▶ [Exercise]
The lines to extract begin at the line that contains "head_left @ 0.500" and run through the last line of the listing; reproduce them exactly, minus any pictures.

▶ [Supplied information]

──────

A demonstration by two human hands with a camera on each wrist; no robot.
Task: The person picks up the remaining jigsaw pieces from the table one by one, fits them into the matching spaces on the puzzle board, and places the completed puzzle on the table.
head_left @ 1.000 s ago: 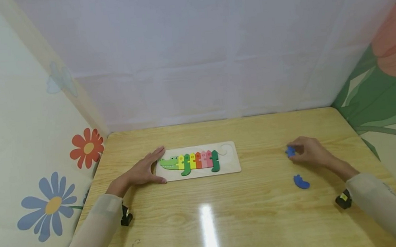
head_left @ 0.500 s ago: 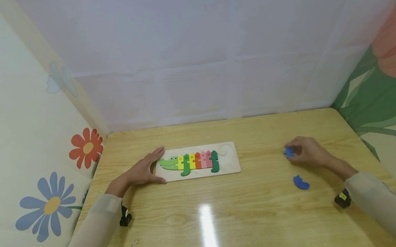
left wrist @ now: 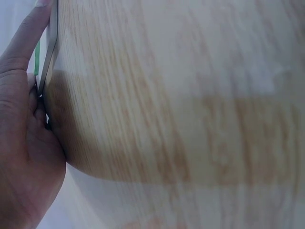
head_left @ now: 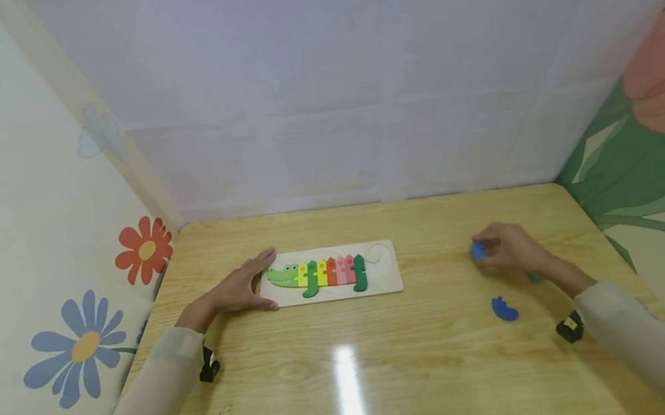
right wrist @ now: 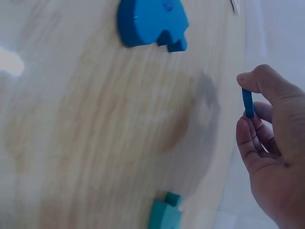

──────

▶ [Reply to the task]
head_left @ 0.500 s ago: 
left wrist @ now: 
head_left @ now: 
right wrist @ now: 

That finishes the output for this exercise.